Unsere Augen leisten täglich enorm viel:
sie fixieren, fokussieren, vergleichen, bewerten.
Kein Wunder, dass sie oft unter Druck stehen – und damit auch unser Nervensystem.

Heute darf Dein Blick weich werden.
Weit. Empfangend.

Setze Dich für ein paar Minuten ins natürliche Licht.
Vielleicht ans Fenster, vielleicht nach draußen, wenn die Temperaturen es gerade ermöglichen.
Lass Deinen Blick in die Ferne schweifen,
so als würdest Du in eine weite Landschaft schauen.
Nichts festhalten.

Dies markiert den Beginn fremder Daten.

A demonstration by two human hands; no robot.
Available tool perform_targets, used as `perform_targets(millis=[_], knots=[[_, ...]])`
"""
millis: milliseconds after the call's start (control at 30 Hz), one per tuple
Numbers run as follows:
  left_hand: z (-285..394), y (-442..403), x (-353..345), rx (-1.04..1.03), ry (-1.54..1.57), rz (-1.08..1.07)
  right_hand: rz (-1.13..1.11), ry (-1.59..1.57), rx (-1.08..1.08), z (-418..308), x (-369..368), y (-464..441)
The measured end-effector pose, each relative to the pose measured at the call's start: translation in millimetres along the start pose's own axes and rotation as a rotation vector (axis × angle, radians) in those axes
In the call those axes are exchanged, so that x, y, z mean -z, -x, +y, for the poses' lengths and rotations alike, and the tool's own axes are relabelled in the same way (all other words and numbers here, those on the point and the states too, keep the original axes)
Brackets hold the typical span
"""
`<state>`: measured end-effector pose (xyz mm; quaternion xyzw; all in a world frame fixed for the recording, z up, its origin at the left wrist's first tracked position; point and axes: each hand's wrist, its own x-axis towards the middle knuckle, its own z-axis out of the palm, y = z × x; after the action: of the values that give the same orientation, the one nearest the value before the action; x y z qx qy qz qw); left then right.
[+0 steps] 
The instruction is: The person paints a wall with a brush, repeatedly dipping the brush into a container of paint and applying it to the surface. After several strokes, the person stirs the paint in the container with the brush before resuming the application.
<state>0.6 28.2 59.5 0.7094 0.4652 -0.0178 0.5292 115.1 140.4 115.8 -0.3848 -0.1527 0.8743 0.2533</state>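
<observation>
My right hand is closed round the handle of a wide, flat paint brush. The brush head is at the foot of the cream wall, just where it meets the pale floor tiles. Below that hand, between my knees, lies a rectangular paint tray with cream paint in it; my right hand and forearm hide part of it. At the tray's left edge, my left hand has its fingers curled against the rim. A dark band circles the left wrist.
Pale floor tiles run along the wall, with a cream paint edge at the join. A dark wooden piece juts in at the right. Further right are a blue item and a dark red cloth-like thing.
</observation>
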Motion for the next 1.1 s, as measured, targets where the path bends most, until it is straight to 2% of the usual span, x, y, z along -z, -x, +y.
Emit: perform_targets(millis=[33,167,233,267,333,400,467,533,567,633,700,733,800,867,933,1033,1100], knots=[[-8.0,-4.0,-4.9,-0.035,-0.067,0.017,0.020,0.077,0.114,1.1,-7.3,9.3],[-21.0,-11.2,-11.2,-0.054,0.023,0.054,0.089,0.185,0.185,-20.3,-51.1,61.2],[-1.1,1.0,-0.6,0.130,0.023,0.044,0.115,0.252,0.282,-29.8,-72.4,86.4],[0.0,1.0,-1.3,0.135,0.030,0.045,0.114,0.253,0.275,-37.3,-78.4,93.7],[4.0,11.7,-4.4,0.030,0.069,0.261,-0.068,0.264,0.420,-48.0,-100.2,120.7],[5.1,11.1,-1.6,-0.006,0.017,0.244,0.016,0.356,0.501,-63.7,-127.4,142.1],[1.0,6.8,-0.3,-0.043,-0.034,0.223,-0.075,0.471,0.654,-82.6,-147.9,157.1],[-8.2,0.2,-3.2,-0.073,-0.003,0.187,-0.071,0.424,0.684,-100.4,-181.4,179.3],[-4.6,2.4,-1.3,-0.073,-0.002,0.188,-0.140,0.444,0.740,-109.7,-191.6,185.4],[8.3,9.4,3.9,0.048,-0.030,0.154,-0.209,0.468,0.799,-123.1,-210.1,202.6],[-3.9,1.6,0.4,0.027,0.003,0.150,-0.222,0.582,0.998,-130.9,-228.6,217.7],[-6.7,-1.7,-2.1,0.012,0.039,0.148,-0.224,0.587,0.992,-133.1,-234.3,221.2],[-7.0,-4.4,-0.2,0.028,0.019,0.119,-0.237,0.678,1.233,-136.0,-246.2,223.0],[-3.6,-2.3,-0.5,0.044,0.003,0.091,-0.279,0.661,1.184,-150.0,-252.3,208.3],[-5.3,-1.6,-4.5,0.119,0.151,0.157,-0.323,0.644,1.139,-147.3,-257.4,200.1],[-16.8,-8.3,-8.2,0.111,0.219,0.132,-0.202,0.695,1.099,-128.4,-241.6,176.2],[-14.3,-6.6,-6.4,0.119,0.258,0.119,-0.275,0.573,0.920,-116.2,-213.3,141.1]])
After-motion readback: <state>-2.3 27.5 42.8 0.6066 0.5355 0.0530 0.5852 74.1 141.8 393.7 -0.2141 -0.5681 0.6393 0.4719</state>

Nichts fokussieren.
Töne oder sprich mit diesem weiten, weichen Blick und genieße den freien Klang.

Stell Dir vor, Deine Augen legen sich wie in kleine Hängematten entspannt in ihre Augenhöhlen zurück.
Atme ruhig ein und aus.
Wenn Du magst, sprich ein paar Worte oder töne in einer Dir angenehmen Tonlage.
👉 Was verändert sich in Deiner Atmung?
👉 Wie fühlt sich Dein Körper jetzt an?
👉 Klingt Deine Stimme anders als sonst?

Manchmal entsteht Ruhe nicht durch Schließen der Augen –
sondern durch einen Blick, der nichts festhält.